The county has benefitted from 2021’s federal Infrastructure Investment and Jobs Act, as part of money the state receives and passes along to the county. But the county has yet to prevail on any grants associated with that President Joe Biden-led infrastructure investment.

“We’ve tried applying for them, but it’s quite an extensive grant process and you’re competing nationally,” Neumann said.

“We’ve got a big culvert in Blackhoof — a $10 to $15 million project — but we’re competing against the Blatnik Bridge, which is a $2 billion project,” Norrgard said.

All of the projects from 2024 — including the Elim Creek bridge project, the 22nd Street reconstruction from Washington to Prospect avenues in Cloquet and the J-turn installation in Carlton — have been fundamentally completed, with only vegetation landscaping and punchlist items remaining.

The fresh start for 2025 is gratifying, the sources said, although there’s a nagging feeling of it never being enough.

“If funding was unlimited, we’d repave Highway 61,” Norrgard said, versus microsurfacing.

“Our main battle, what we’re fighting all the time, is trying to preserve the pavements we have,” Neumann said. “We’re trying to stretch our dollars as far as we can and still get a good product.”

That’s why there are fewer projects that take the roadbed to grade and rebuild the surface from scratch.

“We might be able to do one 3-mile grading stretch in a year, or we might be able to do 15 to 20 pavement stretches,” Norrgard said, referring to the tradeoff made using techniques like mill and overlay aimed at rejuvenating existing pavement. “You affect more roads and help more people by putting them in better condition as opposed to, ‘Do we really need to grade this but can’t afford it.’”

“You work with the money you have,” Neumann said.

Carlton County’s 2025 road projects

1. County Road 109, Chub Lake Road. Full-depth reclamation/pave. 0.63 miles.

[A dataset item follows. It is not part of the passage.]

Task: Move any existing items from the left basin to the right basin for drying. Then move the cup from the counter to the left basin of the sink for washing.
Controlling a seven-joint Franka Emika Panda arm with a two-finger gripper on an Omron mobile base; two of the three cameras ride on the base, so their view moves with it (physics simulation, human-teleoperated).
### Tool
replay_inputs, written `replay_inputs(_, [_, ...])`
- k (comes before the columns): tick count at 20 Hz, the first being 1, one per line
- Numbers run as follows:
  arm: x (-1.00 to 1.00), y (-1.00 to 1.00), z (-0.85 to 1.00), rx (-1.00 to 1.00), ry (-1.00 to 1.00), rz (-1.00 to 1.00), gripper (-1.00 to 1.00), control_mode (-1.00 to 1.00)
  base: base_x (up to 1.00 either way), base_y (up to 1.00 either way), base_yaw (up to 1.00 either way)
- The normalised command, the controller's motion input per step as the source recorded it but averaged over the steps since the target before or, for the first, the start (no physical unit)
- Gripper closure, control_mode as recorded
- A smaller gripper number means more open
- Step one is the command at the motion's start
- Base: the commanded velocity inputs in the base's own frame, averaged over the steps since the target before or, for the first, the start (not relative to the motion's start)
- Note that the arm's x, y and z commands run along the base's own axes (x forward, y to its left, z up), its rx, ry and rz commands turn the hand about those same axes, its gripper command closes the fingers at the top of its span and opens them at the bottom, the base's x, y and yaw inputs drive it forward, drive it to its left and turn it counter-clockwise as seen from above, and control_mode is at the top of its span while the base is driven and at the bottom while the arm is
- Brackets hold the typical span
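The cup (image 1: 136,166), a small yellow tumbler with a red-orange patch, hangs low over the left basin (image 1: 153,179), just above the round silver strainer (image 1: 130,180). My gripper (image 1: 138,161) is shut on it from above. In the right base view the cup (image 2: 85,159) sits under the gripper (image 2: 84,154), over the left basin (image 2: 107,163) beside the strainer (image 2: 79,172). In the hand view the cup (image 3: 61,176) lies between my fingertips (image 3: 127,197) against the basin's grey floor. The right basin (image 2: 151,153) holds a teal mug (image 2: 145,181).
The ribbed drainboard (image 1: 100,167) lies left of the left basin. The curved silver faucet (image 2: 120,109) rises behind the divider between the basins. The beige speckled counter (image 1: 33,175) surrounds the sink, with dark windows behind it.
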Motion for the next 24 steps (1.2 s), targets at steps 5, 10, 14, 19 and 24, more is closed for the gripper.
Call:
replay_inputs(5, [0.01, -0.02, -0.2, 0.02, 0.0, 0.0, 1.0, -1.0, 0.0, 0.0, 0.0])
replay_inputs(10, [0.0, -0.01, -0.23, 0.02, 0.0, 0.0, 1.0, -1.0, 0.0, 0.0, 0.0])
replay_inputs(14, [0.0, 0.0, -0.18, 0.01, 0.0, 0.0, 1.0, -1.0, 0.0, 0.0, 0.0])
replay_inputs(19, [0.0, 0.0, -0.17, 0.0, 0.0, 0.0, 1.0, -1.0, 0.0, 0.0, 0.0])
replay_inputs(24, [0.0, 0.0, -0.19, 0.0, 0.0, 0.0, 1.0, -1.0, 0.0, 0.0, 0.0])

2. CR 113 Brookston Road, County State Aid Highway 7 to county line. Pave. Approximately 3 miles.

3. CR 114 Lund Road, Twin Lakes to Brookston roads. Full-depth reclamation/pave. Approx. 2.3 miles.

4. CR 114 Reservation Road, CSAH 7 to south of Lockling. Mill and fill. Approx. 0.85 miles.

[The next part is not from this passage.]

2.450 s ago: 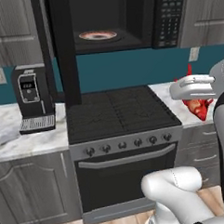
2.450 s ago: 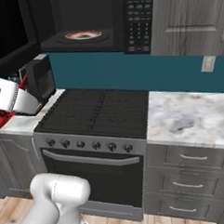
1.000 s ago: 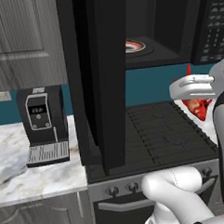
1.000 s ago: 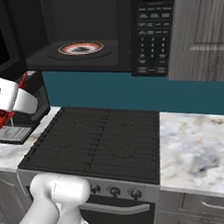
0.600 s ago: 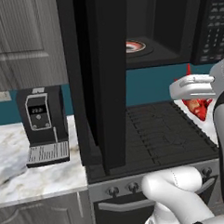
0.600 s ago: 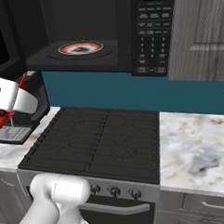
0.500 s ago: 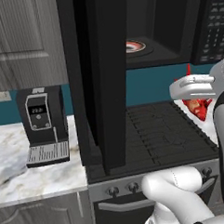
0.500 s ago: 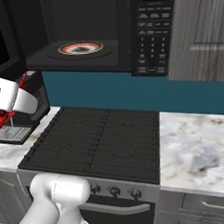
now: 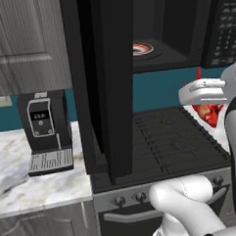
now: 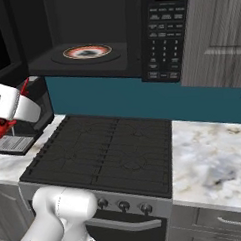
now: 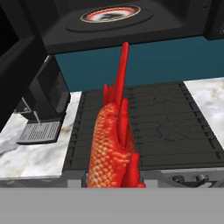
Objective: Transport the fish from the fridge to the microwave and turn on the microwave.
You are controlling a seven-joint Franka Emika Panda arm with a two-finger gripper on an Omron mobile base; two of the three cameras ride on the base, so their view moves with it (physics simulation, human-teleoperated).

5. CR 116 Stark Road, Truck Highway 33 to Crosby Road. Full-depth reclamation/pave. Approx. 1.5 miles.

6. CR 117 Freeman Road, Truck Highway 33 to Stark Road. Mill/full-depth reclamation/pave. Approx. 1.1 miles.

7. CR 118 Prevost Road. Mill/full-depth reclamation/pave. 2 miles.

8. CR 119 Crosby Road, Stark to St. Louis River roads. Mill and fill. Approx. 1 mile.

9. CR 152 Himango Road. Mill/full-depth reclamation/pave. Approx. 2 miles.

10. CSAH 25 Mission Road, Trunk Highway 210 to CSAH 7. Full-depth reclamation/pave and trail construction from Hwy. 210 to Maple Drive. 4 miles.*

11. CR 103. Replace culvert 3,700 feet north of CSAH 8.

12. CR 103. Replace culvert 1,550 feet south of Mihnke Road.

13. CSAH 61. South County Line to Douglas roads. Microsurface. 20 miles.

14. City of Cromwell multiuse trail. Approx. 0.5 miles.

15. CR 107 Central Hall Road. Revert. Approx. 3,000 feet to gravel.

16. CR 131. Revert. Approx. 1,100 feet to gravel.

17. CSAH 24 Halvorson Road. Micro surface. Approx. 1 mile.

*Mission Road work may be moved to 2026, depending on right of way and environmental concerns being negotiated with the federal Bureau of Indian Affairs.